Obezite ve morbid obezite nedir? Kimlere obez denebilir?
Obezite en kolay formda, bedende sıhhati bozacak ölçüde olağandışı ve çok yağ birikmesidir.
Şişmanlık ya da çok kilo olarak tanımlayabiliriz. Bir tıbbi terim olarak morbid obezite ise
obeziteye bağlı hastalıklara yol açarak, kişiyi karşı karşıya bıraktığı riskler sonucunda tıbbi
problemler doğurabilen ve sonuçta ömür mühletini kısaltabilecek seviyedeki obezitedir.
Morbid obezite Türkçeye çok ve hastalıklı şişmanlık olarak çevrilebilir. Türkiye’de erkeklerin
dörtte birinde, bayanların ise yarıya yakınında obezite sorunu olduğu varsayım ediliyor.

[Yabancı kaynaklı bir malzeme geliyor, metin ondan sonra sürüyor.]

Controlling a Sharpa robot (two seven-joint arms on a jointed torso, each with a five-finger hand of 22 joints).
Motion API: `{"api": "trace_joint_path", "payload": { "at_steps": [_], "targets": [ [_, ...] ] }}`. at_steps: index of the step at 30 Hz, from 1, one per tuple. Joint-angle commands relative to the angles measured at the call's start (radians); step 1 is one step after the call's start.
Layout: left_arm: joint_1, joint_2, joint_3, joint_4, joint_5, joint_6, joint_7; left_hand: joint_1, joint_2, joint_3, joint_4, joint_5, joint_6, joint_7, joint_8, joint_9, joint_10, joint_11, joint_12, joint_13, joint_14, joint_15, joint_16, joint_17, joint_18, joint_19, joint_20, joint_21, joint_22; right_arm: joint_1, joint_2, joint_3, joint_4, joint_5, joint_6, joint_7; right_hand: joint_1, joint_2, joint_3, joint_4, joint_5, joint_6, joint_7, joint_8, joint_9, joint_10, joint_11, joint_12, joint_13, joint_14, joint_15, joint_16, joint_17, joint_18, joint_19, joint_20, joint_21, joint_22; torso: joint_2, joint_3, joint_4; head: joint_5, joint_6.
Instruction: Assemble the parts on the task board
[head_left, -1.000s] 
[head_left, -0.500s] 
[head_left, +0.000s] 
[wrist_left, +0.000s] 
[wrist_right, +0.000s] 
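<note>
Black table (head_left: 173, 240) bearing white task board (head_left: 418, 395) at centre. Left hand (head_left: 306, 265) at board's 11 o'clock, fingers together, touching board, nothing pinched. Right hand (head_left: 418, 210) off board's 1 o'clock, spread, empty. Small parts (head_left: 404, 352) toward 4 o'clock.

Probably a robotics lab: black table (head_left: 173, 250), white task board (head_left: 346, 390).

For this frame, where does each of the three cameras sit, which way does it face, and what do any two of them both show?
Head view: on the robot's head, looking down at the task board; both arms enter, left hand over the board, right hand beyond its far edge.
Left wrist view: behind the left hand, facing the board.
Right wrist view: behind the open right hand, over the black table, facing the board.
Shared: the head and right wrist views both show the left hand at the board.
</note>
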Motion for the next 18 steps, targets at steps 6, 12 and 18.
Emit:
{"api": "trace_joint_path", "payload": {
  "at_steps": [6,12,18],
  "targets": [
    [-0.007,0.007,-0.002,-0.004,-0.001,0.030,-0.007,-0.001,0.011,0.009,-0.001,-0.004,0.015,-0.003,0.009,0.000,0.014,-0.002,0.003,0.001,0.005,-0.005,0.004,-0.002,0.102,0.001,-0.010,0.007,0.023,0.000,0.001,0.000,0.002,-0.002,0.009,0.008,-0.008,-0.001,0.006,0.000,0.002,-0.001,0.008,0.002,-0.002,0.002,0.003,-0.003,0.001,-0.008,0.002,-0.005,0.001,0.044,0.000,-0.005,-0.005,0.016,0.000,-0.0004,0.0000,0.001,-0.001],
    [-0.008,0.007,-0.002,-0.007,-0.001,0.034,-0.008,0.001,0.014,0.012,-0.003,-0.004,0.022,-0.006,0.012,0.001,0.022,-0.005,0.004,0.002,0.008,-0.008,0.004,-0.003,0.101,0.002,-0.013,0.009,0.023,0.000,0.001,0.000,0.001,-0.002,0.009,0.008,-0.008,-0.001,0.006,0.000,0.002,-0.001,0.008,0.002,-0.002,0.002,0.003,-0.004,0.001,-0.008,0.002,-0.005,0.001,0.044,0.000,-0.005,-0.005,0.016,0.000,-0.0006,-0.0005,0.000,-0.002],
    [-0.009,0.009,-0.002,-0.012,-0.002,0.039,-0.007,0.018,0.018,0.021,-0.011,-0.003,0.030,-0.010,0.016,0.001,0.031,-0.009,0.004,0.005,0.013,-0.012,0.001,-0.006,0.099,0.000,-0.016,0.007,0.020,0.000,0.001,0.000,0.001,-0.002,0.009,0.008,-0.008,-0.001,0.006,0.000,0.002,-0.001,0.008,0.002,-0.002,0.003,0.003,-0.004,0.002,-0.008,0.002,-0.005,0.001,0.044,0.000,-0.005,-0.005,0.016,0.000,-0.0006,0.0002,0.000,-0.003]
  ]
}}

Obezitenin sınıflandırılmasında en yaygın kullanılan öçlük vücut kitle indeksidir. Vücut kitle
indeksi, kilogram olarak yükün, metre cinsinden uzunluk uzunluğunun karesine bölünmesiyle
elde edilir. Örneğin 1.70 m uzunluğunda ve 65 kg ağrılığında bir insanın vücut kitle indeksi 65 ÷
(1.7 2 ) = 22.5 kg/m 2 olarak hesaplanır.
Tıbbi sınıflamada vücut kitle indeksi 18,5 kg/m²'nin altında olanlar zayıf, 18.5 – 25 kg/m²
arasında olanlar olağan kilolu, 25 – 30 kg/m² ortasında olanlar fazla kilolu, 30 – 40 kg/m²
arasında olanlar obez, 40 kg/m²'nin üzerinde olanlar ise morbid obez olarak isimlendirilir.
Yağ dokusunun bedenin neresinde toplandığı da hayli kıymetlidir. Göbek çevresinde
biriken yağın, basen ve kalçalarda birikenden daha tehlikeli olduğu kabul ediliyor. Bu nedenle,
elma tipi şişman hastaların armut tipi şişman hastalara oranla bilhassa kalp hastalıklarına
yakalanma riski daha fazladır.
2. Obezitenin yol açtığı sıhhat meseleleri nelerdir?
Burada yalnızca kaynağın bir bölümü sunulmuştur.